Retailers must double down on D&I

The retail industry must “double down” to make a meaningful difference on diversity and inclusion (D&I) as a new report shows that “there is still a long way to go until the industry truly reflects the communities it serves”, with women still underrepresented at most senior levels, a lack of ethnic diversity among boards and executive committees, and a lack of black leaders across the industry.

Tracking progress on diversity and inclusion in UK Retail”, launched today by the British Retail Consortium (BRC) and The MBS Group, shows that over a third of retailers have all-white Boards, or all-white executive committees, and that women account for less than 40% of boards and executive committees.

However, there has been improvement. More retailers are prioritising making their businesses more inclusive. 91% of retailers now have a co-ordinated D&I strategy in place, compared to 76% last year, and 74% of these are now led by CEOs, compared with just 50% 2021. You cannot overturn embedded societal structures and associated inequalities overnight, so solutions will take concerted efforts to change company culture from top to bottom.

This report shines a light on D&I in the retail industry in 2022, looking at gender, race and ethnicity, LGBTQ+, disability, social mobility and age. It will be released annually to showcase great practices, provide visibility of the outcomes being achieved for all to see, and highlight what more needs to be done going forward to ensure every single individual has equal opportunity to prosper in a business. It aims to play a key role in driving positive change in the industry. It follows last year’s launch of the BRC’s D&I Charter, of which over 75 retailers are now signatories, pledging to improve D&I in the retail industry, and the first D&I report assessing the 2021 retail landscape in terms of diversity.

Other key findings include:

  • Black people make up 2.4% of store colleagues, but less than 1% at senior manager level and above
  • 4.9 percentage point improvement in the % of women on retail boards, from 32.6% in 2021 to 37.5% in 2022.
  • Only 59% of D&I strategies focus on social mobility, 29% focus on age, and 76% focus on disability

The report also looks at what barriers retailers face when trying to improve diversity in their businesses. Issues include lack of data, insufficient resources, and competing priorities. The report also looks at best practices and measures that can adopted to take the industry forward.
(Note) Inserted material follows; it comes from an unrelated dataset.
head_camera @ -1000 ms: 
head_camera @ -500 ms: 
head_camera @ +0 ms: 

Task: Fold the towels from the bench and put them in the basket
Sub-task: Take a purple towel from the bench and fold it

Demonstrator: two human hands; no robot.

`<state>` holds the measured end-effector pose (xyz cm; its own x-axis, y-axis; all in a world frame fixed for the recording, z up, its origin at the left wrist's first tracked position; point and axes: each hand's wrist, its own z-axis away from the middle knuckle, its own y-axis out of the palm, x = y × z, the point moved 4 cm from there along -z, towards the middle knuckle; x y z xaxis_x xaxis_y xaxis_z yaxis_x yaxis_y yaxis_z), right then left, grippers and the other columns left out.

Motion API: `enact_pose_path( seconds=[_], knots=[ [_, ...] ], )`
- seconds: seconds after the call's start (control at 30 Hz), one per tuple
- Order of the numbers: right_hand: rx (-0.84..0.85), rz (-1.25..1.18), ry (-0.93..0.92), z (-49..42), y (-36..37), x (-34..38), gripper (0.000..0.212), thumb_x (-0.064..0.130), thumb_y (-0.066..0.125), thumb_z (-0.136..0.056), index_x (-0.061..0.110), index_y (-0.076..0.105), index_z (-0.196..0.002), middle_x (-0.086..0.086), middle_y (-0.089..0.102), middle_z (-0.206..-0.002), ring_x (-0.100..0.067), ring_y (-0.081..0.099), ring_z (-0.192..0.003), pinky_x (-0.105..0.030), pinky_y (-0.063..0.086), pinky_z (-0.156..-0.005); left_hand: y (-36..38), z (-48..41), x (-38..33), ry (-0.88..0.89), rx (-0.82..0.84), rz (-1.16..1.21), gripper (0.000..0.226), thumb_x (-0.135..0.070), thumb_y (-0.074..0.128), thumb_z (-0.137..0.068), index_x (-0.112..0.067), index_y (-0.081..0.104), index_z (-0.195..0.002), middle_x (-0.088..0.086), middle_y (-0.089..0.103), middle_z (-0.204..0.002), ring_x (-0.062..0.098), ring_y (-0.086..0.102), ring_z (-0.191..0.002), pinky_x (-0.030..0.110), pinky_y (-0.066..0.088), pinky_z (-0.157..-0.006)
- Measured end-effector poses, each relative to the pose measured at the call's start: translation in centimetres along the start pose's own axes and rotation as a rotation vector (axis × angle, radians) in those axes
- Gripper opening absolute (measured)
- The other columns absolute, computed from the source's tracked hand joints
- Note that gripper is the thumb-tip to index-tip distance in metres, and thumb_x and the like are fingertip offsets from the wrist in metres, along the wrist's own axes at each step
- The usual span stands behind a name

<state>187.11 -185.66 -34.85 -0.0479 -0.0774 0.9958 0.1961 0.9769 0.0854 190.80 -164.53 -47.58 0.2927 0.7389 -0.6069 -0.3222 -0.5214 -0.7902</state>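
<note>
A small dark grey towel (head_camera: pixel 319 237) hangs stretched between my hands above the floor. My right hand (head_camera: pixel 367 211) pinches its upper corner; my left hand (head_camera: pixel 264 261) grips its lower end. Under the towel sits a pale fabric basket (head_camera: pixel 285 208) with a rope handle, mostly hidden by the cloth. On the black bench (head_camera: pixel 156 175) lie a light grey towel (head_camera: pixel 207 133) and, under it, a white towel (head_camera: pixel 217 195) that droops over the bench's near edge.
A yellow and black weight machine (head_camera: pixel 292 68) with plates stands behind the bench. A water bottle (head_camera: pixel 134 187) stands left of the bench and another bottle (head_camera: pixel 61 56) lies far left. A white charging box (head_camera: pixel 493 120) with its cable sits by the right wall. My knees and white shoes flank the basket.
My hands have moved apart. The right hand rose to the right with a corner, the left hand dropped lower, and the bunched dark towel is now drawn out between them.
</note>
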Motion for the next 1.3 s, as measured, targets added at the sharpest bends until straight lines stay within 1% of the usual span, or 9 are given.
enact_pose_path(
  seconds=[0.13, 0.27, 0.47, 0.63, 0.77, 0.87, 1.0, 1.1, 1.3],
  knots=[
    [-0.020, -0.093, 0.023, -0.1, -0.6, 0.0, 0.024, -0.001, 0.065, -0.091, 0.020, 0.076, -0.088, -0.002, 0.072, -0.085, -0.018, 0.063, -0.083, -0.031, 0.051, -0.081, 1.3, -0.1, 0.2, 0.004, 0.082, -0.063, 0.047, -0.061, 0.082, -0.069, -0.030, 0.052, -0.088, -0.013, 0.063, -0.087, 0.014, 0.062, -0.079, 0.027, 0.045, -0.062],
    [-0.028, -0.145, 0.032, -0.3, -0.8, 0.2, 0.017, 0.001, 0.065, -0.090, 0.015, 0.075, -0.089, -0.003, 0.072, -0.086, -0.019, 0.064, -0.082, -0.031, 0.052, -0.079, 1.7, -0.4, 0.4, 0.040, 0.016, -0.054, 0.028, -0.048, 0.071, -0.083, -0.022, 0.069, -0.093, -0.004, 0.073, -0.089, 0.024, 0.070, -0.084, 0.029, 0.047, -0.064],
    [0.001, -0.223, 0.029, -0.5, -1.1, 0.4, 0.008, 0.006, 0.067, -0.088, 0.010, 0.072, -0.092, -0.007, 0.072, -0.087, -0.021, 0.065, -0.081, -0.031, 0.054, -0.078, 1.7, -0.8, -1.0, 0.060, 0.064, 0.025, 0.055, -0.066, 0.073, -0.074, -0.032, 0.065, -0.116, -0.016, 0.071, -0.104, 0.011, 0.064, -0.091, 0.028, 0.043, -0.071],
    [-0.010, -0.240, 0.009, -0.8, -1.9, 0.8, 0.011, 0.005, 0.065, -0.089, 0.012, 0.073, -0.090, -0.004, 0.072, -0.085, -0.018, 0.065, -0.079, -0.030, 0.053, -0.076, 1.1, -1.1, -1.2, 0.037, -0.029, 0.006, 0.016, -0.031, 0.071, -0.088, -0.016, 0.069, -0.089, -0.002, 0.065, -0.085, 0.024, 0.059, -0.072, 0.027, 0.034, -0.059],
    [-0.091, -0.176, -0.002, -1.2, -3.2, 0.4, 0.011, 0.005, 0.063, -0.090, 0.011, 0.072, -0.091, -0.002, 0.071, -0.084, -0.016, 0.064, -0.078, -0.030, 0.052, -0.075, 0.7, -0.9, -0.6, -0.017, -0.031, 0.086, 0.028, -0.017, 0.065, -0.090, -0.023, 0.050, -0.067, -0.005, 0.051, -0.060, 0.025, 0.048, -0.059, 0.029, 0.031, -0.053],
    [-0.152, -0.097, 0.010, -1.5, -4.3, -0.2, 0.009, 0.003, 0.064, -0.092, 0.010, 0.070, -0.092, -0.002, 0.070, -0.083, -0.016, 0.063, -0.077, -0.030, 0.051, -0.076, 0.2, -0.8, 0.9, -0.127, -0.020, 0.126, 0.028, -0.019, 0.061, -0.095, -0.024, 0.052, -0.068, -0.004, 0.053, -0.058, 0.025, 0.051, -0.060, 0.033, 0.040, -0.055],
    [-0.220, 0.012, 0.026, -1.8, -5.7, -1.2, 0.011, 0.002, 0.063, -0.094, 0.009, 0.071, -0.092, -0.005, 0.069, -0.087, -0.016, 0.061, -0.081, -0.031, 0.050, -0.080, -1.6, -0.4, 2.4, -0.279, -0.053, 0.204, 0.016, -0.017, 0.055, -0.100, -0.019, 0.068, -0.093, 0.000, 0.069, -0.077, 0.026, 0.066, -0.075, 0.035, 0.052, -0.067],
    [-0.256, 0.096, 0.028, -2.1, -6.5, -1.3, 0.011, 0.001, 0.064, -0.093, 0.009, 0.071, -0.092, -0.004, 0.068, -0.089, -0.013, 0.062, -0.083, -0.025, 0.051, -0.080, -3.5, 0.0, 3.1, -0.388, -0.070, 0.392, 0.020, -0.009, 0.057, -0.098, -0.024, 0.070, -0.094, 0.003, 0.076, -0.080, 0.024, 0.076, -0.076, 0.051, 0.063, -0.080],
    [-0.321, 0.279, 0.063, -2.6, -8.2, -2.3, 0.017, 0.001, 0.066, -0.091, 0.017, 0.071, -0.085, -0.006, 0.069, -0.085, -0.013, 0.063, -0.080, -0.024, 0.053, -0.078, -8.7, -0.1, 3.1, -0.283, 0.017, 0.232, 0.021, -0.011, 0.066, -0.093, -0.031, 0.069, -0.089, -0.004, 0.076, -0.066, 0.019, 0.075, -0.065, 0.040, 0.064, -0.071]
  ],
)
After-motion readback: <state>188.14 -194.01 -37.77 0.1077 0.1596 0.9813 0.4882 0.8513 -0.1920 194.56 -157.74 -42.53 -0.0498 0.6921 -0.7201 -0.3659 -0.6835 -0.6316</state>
For example, retailers need to customise their D&I strategies with insights from, and engagement with employees, invest in more comprehensive data collection, develop diverse talent pipelines, and set targets and measure progress.

Helen Dickinson OBE, Chief Executive of the British Retail Consortium, said:

“It is time to embed inclusion into the culture of every business. Nearly 80 leading retailers have come together to sign our D&I Charter promising every individual the opportunity to prosper. The will is clearly there but the industry must double down to drive the diversity outcomes we aspire to.

“Diverse businesses are more successful businesses. While retailers are increasingly committed to D&I, this will take time to translate into results. Women are still underrepresented at the most senior levels, ethnic diversity urgently needs addressing, and areas such as social mobility, disability and age are still not sufficiently prioritised in strategies.

“We all know the challenges, we all want to act, so now we now need to mobilise and focus on delivery of outcomes. Retail is a brilliant industry, the 3m people who work within are brilliant people but without greater diversity, we remain far from achieving our true potential.”

Elliott Goldstein, Managing Partner at The MBS Group, said:

“Progress creating more diverse leadership in retail has been offset by a number of backward steps. On the one hand, retailers can be proud of the headway they’ve made on D&I strategies, which are now more common and more comprehensive than they were last year, and more women sit on retail boards than ever before. On the other hand, progress towards representation is worryingly slow, with the industry’s most senior positions still dominated by white men, and fewer women in the pipeline beneath Executive Committee. In our current commercial landscape, retailers must work harder to reflect the communities they serve. The time for change was yesterday.”